Karen May, spokeswoman for Gatorade, told the Associated Press that the company did not produce the labels, nor would she reveal whether the bottles held actual Gatorade.
"Our primary concern is the safety of our consumers and the integrity of our products. We did not produce these labels so any consumers who finds these bottles is asked to return them immediately to the store manager," May told Slashfood. She said the company has received no reports of illness and believes it was an isolated event.
An e-mail address on the fake label belonged to Jason Kay of Longmont, Col., 9 News reported. He says was involved, but called the "Unfaithful" labels a friend's "pop art" project.
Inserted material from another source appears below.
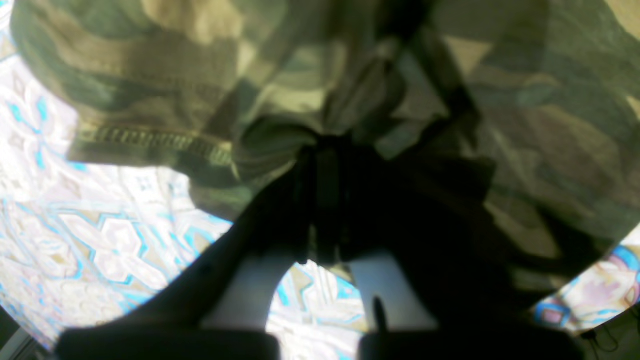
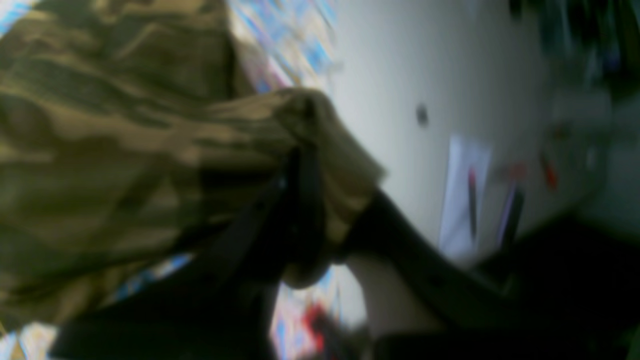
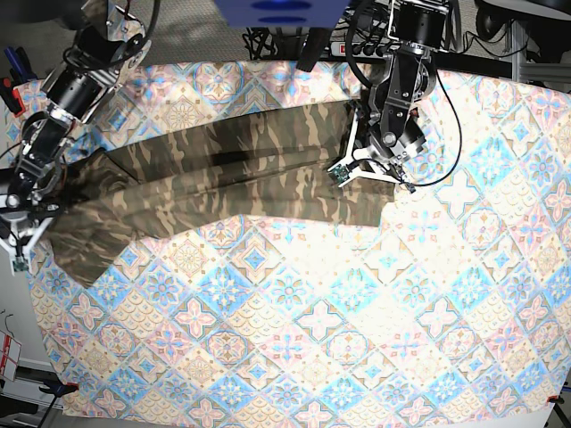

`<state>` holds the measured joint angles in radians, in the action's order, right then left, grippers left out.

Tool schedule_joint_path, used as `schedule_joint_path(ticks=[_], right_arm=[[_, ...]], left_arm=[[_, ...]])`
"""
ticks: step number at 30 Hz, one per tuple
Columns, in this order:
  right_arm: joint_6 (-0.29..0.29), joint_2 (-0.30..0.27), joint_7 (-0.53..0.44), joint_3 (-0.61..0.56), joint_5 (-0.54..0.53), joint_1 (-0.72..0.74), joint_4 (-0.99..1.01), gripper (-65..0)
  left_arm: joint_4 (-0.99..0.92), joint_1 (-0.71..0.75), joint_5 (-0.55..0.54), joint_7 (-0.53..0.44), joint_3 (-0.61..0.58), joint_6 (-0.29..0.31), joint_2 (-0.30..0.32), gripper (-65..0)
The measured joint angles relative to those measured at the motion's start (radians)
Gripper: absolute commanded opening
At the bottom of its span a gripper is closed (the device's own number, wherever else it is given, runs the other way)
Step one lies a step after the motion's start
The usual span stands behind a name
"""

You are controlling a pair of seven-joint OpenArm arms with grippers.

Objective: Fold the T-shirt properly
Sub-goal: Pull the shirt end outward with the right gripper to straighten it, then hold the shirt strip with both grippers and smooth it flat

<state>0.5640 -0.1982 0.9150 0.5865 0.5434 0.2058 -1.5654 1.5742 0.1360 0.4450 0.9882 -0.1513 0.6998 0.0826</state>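
The camouflage T-shirt (image 3: pixel 232 178) hangs stretched in a long band between my two grippers, above the patterned cloth. At the right end of the band in the base view, my left gripper (image 3: pixel 373 165) is shut on a bunched fold. The left wrist view shows its dark fingers (image 1: pixel 325 150) pinching camouflage fabric (image 1: pixel 200 75) beside a stitched hem. My right gripper (image 3: pixel 31 209) holds the far left end, near the table's left edge. In the right wrist view it (image 2: pixel 300 165) is shut on a gathered edge of the T-shirt (image 2: pixel 100 150).
A blue, pink and cream tile-patterned cloth (image 3: pixel 312 312) covers the whole table. A blue object (image 3: pixel 281 11) and cables sit past the far edge. Red-handled clamps (image 3: pixel 7 89) stand by the left edge, with the floor beyond it.
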Motion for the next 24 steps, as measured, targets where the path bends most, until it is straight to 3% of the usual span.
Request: schedule_joint_path(ticks=[10, 13, 16, 24], right_arm=[[0.0, 0.006, 0.094, 0.063, 0.001, -0.113, -0.106, -62.9], [-0.004, 0.004, 0.168, 0.064, -0.009, -0.103, -0.15, -63.0], [-0.003, 0.002, 0.157, 0.059, -0.011, -0.136, -0.18, -62.9], [-0.018, -0.007, 0.127, -0.154, 0.005, -0.141, -0.079, -62.8]], left_arm=[[-0.005, -0.014, -0.009, -0.009, -0.004, 0.002, -0.005, -64.9], [-0.006, -0.019, -0.019, -0.009, -0.004, 0.005, -0.005, -64.9], [-0.008, -0.022, -0.019, -0.009, -0.004, 0.005, -0.005, -64.9], [-0.008, -0.022, -0.017, -0.008, -0.004, 0.005, -0.005, -64.9]])
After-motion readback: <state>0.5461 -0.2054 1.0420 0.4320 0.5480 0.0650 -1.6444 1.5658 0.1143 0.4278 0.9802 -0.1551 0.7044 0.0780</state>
Kay said his friend did not want to be contacted. "The artist wants to remain anonymous because there are similar future projects in the works."
Kay told 9 News he and his friend planted about 1,000 bottles in the Denver area. Some, numbered one to 100, were part of a "collectors edition." He would not say how much the stunt cost to pull off, nor would he say whether Gatorade knew his friend's identity.
The FDA's Office of Criminal Investigations is investigating whether the situation qualifies as a tampering or adulteration case, 9 News reported.
FDA spokeswoman Siobhan DeLancey told the AP the agency doesn't confirm or deny investigations, but the Huffington Post reported the agency considers it an "isolated incident."
Who would have thought we'd be looking to Colorado for the next wave of pop art? Slashfood wonders if this renegade artist could do to sports beverages what Andy Warhol did to a can of Campbell's soup.